Have you found working from home to be more or less effective in terms of work delivery and the job that you do? I’ve only been reliably working from home since New Year. Usually 2 days per week. I start much earlier (7.30am) but take a proper lunchbreak and get out to walk the dog and have lunch with my home-schooling teenagers. Obviously I have to be in Ninewells for clinics, theatres etc but I find that I can be more focussed (and there’s definitely less interruptions) working from home. It’s a pretty good hybrid of a working week. Our lab group meets online every week for Journal club (Tuesdays) and coffee chat (Fridays) to stay in touch.
How have the needs and demands of students changed and what are you doing that is notably different from normal in the current situation? I prefer live teaching (online) to pre-recorded but have tried a bit of both, as well as webinars and podcasts. This semester I’m meeting my MSc students every week for one-to-one project supervision. I also meet with my PhD student every fortnight, which works well. TEAMS makes things very easy. I’m not such a fan of blackboard, but I think Mentimeter is great! Sometimes I think we’re so lucky to have all this technology. But other days I can be absolutely exhausted and overwhelmed from back-to-back teaching and meetings!
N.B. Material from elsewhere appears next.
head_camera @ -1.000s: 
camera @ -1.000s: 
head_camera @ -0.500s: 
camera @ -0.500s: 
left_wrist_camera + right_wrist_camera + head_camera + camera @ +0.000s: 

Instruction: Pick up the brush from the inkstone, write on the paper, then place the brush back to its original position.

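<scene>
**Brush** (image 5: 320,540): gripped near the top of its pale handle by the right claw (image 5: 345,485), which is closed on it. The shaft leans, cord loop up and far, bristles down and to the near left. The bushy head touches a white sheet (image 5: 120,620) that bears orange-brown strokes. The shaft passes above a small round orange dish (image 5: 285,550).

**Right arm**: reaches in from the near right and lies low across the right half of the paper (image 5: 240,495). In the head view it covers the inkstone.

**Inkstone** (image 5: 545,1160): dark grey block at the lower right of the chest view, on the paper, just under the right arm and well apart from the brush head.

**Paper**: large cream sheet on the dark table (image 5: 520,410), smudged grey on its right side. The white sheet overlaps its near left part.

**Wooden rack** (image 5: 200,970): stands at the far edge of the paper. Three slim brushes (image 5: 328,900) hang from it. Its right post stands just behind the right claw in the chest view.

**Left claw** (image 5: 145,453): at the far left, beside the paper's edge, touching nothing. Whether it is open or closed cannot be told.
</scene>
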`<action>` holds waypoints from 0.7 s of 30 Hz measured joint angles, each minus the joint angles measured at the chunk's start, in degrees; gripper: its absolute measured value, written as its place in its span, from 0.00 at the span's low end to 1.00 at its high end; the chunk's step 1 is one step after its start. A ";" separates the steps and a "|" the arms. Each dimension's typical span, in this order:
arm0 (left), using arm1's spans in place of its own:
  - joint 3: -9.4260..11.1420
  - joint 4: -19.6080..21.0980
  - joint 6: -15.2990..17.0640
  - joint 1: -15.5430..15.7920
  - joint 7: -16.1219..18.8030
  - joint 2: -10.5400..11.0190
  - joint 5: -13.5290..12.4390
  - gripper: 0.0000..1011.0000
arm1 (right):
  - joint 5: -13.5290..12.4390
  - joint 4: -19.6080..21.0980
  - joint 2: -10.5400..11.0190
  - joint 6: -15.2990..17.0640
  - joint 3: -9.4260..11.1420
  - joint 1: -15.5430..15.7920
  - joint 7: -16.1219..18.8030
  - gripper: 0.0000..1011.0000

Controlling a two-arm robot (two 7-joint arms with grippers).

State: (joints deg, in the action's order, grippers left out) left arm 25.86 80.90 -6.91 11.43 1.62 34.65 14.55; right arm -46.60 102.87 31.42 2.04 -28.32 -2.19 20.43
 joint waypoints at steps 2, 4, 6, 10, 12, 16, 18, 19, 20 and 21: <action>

I’m sure I’m not alone. And I really feel for our students. But although online learning is imperfect, I have been really impressed with engagement from both medical undergraduate and postgrad students during this time.
Has there been a particular support? Thankfully there’s a lot of practical help and support online (how to record a PPT voice over etc) as well as helpful PIs!.
Is there anything new within the current situation that you hope will continue after we return to campus? Academia accounted for a big carbon footprint pre-covid. We’ve learnt to conduct effective meetings online, broadcast webinar educational events and virtual conferences. It would be really good if that could continue, some of the time, after full return to campus.
Do you miss the campus you work on? I’ve been in Ninewells and on campus most of the time, but I do miss face-to-face lab group discussions.
Campus hotspot? Ninewells!
Is there someone at the University who inspires you? Doreen Cantrell. She’s super-clever, a formidable scientist, an inspirational role model and yet genuinely kind and encouraging.
How would you describe the University of Dundee to someone who doesn’t know it? International yet proudly Scottish. Historic yet forward-thinking. Eclectic yet tenacious.
What do you do outside of work? Home life is really important to me. I am the proud owner of three teenagers (one at University of Edinburgh), a lovely husband and a black Labrador! I’m pretty fit and active. Most weekends are occupied by dog walks, cycling and perhaps a bit of gardening. I’m also an avid sports fan – particularly rugby, formula one racing and cricket. I would normally watch school/Perthshire rugby if I’m not working weekends. I’ve missed that a lot with lockdown.
Tell us something we don’t know about you? I played the bass guitar in a funk ceilidh band when I was a medical student.
Who would you invite to a dinner party? Michelle Obama, Julie Walters, Kevin Bridges and Simon Pegg,
Why Dundee? Scottish universities have a strong portfolio of reproduction research but Dundee is the place to be for male reproduction research. I wouldn’t be anywhere else!